Ciudad Deportiva Atlético de Madrid
- Interactive map of Ciudad Deportiva Atlético de Madrid
- Location: Majadahonda Community of Madrid, Spain
- Coordinates: 40°27′33″N 03°51′32″W﻿ / ﻿40.45917°N 3.85889°W
- Owner: Atlético Madrid
- Capacity: 3,800
- Type: Football training facility

Construction
- Opened: 1995

Tenant
- Atlético Madrid (training) (1995-)

= Ciudad Deportiva Atlético de Madrid =

Training ground of Atlético Madrid

Ciudad Deportiva Atlético de Madrid, officially Ciudad Civitas Deportiva Atlético de Madrid is the training ground and academy base of Spanish football club Atlético Madrid. It was officially opened on 13 September 1995.

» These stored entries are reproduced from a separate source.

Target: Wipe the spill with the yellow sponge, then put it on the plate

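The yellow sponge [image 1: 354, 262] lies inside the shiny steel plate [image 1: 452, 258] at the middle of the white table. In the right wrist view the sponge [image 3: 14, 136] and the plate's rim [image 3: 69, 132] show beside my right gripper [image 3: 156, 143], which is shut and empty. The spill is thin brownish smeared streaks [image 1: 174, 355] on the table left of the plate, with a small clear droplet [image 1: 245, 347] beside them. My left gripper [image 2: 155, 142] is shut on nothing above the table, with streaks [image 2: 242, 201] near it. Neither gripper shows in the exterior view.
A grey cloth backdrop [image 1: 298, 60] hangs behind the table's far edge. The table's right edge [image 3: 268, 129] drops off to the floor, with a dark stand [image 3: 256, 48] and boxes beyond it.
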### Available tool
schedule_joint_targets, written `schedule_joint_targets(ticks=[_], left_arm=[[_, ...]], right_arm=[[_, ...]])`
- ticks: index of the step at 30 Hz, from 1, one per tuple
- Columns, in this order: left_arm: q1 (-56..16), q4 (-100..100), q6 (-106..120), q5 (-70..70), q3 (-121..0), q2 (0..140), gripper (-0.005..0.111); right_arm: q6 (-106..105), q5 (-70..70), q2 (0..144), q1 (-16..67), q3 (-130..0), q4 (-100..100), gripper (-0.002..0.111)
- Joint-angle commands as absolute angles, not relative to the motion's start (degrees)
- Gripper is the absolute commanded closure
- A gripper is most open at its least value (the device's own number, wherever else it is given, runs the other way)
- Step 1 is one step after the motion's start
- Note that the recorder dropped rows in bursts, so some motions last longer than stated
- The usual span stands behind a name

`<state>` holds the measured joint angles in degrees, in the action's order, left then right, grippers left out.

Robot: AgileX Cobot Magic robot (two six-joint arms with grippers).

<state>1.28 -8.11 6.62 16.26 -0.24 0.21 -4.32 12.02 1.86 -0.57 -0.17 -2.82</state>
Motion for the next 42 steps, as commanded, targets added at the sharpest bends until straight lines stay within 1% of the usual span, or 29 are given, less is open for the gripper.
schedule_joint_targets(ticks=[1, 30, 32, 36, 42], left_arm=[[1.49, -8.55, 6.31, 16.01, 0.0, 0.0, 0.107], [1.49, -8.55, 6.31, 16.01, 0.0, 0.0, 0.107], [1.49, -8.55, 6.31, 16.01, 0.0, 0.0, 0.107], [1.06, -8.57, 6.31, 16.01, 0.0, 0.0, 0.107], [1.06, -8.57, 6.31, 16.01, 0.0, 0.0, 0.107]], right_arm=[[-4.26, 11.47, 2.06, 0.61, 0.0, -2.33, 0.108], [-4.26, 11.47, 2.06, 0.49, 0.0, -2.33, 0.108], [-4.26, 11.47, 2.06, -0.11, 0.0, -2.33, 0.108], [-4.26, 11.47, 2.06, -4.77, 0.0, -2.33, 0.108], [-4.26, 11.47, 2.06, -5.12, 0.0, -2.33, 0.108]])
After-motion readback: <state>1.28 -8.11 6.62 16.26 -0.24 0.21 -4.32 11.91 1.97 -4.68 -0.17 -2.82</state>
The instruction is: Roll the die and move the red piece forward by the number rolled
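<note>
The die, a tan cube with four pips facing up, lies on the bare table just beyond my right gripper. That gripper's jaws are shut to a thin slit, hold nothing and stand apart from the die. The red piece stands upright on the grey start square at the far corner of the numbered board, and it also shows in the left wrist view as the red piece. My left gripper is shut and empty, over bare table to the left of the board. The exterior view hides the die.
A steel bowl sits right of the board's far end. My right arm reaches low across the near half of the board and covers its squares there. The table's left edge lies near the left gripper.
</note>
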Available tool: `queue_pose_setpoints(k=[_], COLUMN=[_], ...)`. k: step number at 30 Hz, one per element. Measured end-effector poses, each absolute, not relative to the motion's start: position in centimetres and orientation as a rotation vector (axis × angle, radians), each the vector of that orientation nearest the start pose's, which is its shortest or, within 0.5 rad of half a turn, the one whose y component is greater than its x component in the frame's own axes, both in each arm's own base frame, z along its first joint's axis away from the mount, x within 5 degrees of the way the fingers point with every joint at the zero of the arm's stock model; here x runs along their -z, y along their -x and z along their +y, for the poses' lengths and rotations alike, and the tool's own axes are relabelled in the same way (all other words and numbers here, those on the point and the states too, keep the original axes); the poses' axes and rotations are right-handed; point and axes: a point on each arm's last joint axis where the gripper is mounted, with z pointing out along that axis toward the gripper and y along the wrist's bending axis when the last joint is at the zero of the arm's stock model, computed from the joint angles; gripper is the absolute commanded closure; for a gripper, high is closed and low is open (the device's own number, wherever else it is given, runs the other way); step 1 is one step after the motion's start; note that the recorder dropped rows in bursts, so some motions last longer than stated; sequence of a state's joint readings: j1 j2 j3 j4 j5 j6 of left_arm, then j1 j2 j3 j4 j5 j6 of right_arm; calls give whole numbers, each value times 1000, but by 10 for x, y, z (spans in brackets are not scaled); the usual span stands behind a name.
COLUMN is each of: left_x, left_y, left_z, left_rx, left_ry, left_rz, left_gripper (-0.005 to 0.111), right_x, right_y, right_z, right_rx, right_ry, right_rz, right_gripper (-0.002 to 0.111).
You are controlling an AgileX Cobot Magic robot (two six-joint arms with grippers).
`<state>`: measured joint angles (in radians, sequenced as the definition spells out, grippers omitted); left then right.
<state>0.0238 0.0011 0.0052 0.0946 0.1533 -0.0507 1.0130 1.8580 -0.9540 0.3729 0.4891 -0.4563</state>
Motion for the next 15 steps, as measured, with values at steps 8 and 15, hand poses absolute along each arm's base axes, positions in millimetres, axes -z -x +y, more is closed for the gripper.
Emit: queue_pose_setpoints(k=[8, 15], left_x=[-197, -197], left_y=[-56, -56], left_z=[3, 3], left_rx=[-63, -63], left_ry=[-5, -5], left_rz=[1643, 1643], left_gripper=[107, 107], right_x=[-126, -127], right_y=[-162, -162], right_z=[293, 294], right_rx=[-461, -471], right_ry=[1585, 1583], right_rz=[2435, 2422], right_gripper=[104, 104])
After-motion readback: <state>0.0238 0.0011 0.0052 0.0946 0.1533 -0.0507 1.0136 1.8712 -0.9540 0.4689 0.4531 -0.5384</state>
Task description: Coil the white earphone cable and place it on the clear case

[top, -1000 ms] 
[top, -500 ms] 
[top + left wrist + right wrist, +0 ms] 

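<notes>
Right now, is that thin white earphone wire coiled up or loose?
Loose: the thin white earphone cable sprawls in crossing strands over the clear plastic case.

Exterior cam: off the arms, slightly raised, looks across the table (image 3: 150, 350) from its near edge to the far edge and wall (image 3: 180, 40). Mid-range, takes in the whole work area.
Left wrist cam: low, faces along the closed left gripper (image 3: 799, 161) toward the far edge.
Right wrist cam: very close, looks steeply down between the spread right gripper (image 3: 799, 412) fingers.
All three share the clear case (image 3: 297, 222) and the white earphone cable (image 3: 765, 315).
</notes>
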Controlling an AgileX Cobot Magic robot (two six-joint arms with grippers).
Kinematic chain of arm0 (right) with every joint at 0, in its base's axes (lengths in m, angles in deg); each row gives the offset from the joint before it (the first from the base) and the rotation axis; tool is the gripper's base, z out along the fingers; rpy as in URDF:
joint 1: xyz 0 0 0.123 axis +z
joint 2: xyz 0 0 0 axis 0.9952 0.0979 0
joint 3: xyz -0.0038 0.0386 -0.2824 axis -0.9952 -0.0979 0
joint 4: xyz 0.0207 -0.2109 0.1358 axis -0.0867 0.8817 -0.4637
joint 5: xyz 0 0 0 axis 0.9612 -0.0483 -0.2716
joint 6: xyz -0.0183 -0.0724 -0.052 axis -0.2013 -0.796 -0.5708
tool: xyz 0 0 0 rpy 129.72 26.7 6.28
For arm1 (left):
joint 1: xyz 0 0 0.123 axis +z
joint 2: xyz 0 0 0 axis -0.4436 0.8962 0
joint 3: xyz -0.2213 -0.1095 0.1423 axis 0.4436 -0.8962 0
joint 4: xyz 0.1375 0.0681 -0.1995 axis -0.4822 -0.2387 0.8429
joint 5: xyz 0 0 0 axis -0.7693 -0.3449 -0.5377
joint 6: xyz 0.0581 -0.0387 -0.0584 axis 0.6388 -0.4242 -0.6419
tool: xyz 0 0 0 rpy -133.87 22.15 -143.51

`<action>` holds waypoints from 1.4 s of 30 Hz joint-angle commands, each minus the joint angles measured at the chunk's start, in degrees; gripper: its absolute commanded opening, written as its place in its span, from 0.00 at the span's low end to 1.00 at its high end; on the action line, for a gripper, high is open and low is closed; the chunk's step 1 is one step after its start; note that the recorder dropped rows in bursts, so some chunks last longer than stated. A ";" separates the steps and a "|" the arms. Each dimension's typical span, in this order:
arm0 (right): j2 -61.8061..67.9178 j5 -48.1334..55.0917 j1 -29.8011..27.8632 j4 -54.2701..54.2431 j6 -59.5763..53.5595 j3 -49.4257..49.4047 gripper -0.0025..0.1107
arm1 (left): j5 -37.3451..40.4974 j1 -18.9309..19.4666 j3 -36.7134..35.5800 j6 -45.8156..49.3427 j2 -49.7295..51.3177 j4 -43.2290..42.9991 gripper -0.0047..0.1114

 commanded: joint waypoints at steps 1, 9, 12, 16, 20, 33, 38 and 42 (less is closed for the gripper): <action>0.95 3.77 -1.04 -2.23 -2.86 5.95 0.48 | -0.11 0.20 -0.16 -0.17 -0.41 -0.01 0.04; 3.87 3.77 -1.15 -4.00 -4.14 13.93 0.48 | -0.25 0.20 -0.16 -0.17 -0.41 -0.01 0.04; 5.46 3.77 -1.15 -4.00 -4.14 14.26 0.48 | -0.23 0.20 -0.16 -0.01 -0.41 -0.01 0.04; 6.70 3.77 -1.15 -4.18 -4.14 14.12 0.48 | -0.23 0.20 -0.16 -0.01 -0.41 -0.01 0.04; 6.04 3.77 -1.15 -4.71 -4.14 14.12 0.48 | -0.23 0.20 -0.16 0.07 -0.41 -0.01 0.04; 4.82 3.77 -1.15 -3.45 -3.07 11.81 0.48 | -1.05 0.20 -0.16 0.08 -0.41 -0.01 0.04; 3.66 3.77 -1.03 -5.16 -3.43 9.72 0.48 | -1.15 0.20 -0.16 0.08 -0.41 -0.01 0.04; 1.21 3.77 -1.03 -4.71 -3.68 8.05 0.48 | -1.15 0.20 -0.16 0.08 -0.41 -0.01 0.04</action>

Located in Majadahonda and covering 55,000 m^{2}, it has been used since 1995 for senior team training. It is also home to the Estadio Cerro del Espino, which was used by Atlético Madrid B until 2025, and remains the home ground of CF Rayo Majadahonda.

==Facilities==
- Estadio Cerro del Espino with a capacity of 3,800 seats
- Two grass pitches
- Two FieldTurf artificial pitches
- Service building with catering and other facilities
- Gymnasium

==Future sports city==
In 2015, the club announced plans for a new training facility to be built in the city of Alcorcón, 15 km southwest of the Madrid metropolitan area. According to the preliminary design of the new sports city, the training centre would accommodate 11 regular-sized training pitches, a stadium with a capacity of 15,000 seats, a medical centre, a dressing room building and a residential building for the players. With an area of 1.4 million m^{2}, the new complex would cost about €114 million and be surrounded by a sports club including a golf course, multiple tennis courts and swimming pools, along with a hotel and a shopping centre.

Ultimately the club chose a different plan and constructed the Centro Deportivo Wanda Alcalá de Henares (north-east of Madrid) which opened in 2019, primarily for its women's section.